Refracting Digital Humanities: Critical Race, Gender and Queer Theories as (Digital Humanities) Methods
led by Jarah Moesch, Ph.D. Candidate, Department of American Studies, University of Maryland
The methods and tools used and produced by Digital Humanists function as organizing principles that frame how race, gender, sexuality, and ability are embodied and understood within and through projects, code-bases, and communities of practice. The very ‘making’ of tools and projects is an engagement with power and control. Through a critical theoretical exploration of the values in the design and use of these tools and methods, we begin to understand that these methods and practices are structures which are themselves marginalizing, tokenizing, and reductionist.
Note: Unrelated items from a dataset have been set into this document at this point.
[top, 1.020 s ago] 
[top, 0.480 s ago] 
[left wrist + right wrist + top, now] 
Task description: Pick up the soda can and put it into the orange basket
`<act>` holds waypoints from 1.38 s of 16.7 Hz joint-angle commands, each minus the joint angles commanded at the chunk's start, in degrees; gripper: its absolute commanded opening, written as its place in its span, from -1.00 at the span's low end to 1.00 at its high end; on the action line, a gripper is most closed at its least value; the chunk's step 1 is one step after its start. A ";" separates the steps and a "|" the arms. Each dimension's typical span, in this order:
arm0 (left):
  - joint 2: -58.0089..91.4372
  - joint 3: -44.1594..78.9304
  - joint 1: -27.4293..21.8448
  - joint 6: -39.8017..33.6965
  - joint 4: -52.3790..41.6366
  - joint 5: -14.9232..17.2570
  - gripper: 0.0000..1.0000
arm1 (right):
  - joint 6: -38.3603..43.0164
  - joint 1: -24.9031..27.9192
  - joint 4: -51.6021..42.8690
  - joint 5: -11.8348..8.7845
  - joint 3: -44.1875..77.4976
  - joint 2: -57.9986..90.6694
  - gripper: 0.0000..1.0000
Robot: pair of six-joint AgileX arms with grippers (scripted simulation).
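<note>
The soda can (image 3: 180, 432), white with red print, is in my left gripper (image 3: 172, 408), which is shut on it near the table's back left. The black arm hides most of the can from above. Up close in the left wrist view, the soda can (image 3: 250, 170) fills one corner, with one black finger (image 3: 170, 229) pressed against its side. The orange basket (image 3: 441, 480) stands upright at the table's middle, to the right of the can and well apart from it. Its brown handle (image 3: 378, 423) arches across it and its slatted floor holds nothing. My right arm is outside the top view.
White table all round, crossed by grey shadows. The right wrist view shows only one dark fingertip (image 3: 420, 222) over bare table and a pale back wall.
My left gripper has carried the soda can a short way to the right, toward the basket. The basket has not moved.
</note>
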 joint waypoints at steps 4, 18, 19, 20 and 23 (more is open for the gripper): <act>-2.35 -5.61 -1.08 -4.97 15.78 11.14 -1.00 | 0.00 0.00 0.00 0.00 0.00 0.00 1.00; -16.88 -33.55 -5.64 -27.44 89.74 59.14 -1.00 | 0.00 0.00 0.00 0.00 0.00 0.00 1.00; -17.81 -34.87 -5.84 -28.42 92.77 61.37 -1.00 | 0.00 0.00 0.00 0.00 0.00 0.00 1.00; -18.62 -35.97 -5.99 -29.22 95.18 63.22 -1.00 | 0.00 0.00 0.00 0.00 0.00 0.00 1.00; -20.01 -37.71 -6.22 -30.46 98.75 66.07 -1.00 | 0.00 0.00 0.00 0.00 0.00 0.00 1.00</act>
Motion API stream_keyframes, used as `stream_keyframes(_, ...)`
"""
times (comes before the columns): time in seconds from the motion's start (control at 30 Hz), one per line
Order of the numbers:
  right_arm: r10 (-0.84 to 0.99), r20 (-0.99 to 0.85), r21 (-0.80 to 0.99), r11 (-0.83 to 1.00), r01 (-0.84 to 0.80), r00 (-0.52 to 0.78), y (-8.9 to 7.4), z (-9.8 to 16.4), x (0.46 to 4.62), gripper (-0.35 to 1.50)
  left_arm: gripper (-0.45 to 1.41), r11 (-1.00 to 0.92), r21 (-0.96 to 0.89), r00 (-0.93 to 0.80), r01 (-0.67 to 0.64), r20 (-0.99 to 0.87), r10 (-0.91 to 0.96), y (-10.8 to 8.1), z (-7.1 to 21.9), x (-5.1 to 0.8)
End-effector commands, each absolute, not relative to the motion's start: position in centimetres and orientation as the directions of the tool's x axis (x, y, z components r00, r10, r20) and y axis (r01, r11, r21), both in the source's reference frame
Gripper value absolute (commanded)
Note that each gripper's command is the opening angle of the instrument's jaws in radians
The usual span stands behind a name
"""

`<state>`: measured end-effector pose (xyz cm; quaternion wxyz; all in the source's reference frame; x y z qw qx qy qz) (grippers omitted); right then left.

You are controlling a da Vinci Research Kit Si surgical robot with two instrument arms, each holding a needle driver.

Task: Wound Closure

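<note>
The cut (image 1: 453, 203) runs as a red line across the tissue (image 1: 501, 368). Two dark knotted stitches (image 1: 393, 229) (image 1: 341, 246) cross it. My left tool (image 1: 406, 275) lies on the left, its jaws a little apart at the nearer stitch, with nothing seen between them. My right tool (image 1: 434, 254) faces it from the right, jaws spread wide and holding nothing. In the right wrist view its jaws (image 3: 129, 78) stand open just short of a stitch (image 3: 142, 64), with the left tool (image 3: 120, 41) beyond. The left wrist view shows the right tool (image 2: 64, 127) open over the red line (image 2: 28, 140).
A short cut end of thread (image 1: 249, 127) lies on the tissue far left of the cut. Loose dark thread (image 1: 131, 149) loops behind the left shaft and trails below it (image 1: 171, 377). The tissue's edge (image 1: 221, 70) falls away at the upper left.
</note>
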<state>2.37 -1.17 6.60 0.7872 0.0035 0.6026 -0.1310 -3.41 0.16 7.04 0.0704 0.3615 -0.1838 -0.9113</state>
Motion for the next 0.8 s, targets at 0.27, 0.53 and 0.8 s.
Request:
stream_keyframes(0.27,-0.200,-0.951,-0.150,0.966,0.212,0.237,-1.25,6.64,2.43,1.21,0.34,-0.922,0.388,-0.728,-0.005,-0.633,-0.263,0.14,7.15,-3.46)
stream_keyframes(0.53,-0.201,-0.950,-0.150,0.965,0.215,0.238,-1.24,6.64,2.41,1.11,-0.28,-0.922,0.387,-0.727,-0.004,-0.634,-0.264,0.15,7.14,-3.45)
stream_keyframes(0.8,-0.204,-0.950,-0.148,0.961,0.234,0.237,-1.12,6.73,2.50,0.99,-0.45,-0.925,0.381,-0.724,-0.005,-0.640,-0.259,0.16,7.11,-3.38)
By pairing hands-on learning/making with Critical Race Theory, Queer, and Gender Theories, we will interrogate the structures of the tools themselves while creating our own collaborative practices and methods for ‘doing’ (refracting) DH differently. To accomplish this, each day will focus on one tool or method. Mornings will be a combination of reading-based discussion and experimental structural/tools-based exercises, while afternoon sessions will focus on pulling it all together in collaborative analytical projects. While no prior technical experience is necessary, you will be experimenting with, and creating your own theoretical practice that incorporates key themes in critical race, gender and queer theories with digital humanities methods and tools. Therefore, the key requirement for this course is curiosity and a willingness to explore new ideas in order to fully engage with the materials. Students are also encouraged to bring their own research questions to explore through these theories and practices.